Brief
For every line in the data below that contains "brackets", copy the line.

Material provided
========
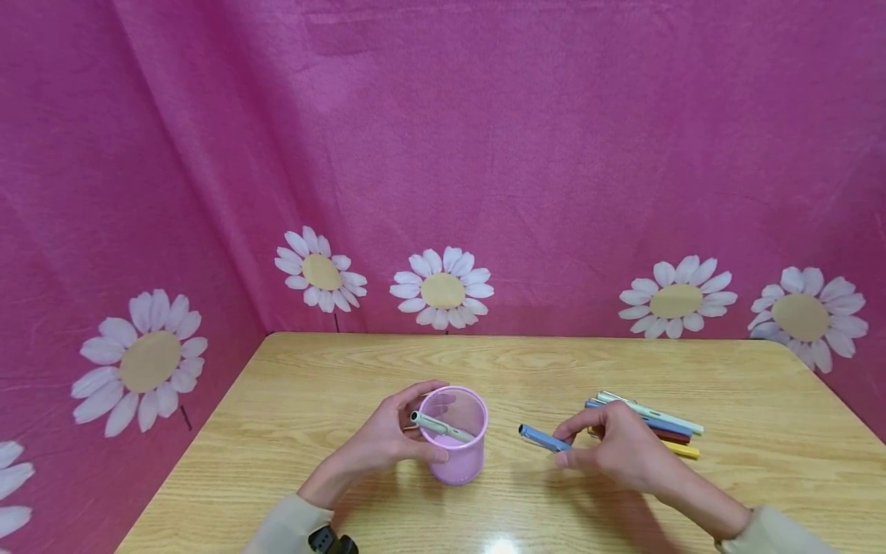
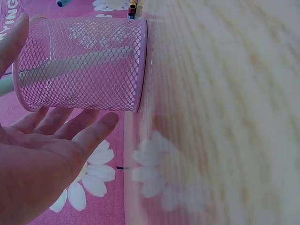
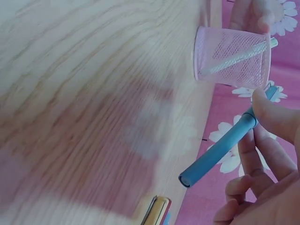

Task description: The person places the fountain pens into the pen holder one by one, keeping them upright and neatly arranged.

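Observation:
A pink mesh pen cup (image 1: pixel 462 464) stands upright on the table, and my left hand (image 1: pixel 379 440) holds it from the left, thumb at the front and fingers around the back. In the left wrist view, that hand's fingers (image 2: pixel 77 129) lie along the cup's side. A pale green pen (image 1: pixel 438 425) leans inside with its capped end over the rim. To the right of the cup, my right hand (image 1: pixel 619 452) pinches a blue pen (image 1: pixel 542 438) between thumb and fingers. The right wrist view shows this blue pen (image 3: pixel 218 150) held tilted, above the tabletop.
Behind and under the right hand lies a bunch of pens: a pale green one (image 1: pixel 667 417), a blue one (image 1: pixel 670 425), a dark red one (image 1: pixel 677 436) and a yellow one (image 1: pixel 684 450). A pink flowered cloth (image 1: pixel 554 192) hangs along the wooden table's (image 1: pixel 311 377) back and left edges.

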### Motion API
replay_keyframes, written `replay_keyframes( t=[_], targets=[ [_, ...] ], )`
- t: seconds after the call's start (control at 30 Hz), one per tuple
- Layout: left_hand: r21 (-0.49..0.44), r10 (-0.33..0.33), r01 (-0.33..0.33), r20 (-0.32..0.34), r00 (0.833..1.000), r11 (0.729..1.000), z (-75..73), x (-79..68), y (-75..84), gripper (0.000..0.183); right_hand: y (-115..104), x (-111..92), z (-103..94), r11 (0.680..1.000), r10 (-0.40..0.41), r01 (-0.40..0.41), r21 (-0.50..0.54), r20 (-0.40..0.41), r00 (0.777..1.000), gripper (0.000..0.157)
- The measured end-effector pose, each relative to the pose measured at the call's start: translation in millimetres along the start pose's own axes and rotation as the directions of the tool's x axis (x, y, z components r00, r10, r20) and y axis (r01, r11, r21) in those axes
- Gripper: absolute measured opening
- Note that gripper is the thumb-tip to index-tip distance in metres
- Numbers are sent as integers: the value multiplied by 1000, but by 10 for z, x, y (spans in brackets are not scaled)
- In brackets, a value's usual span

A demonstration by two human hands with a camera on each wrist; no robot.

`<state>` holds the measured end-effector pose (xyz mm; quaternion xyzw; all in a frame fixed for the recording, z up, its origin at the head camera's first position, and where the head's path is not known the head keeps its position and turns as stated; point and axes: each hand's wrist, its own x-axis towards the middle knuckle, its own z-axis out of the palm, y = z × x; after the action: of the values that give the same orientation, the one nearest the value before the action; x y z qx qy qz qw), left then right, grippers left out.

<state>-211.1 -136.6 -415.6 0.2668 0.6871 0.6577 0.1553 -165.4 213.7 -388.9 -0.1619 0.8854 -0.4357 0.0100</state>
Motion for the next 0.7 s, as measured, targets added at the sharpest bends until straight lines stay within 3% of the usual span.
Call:
replay_keyframes(
  t=[0.27, 0.7],
  targets=[
    [-16, -5, 5, 1, 1000, 1000, 5, 4, -2, 86, -134, 75, 7, 995, 43, -44, 92, 9, 999, 20],
    [-9, -7, 7, 0, 1000, 1000, -10, 8, -8, 88, -466, 254, 9, 989, 78, -73, 129, -30, 997, 22]
  ],
)
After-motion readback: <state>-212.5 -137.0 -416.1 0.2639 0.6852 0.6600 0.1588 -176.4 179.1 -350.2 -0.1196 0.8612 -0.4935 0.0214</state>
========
Task answer
- Numbers are sent as integers: the value multiplied by 1000, but by 10 for z, x, y (spans in brackets are not scaled)
- In brackets, a value's usual span

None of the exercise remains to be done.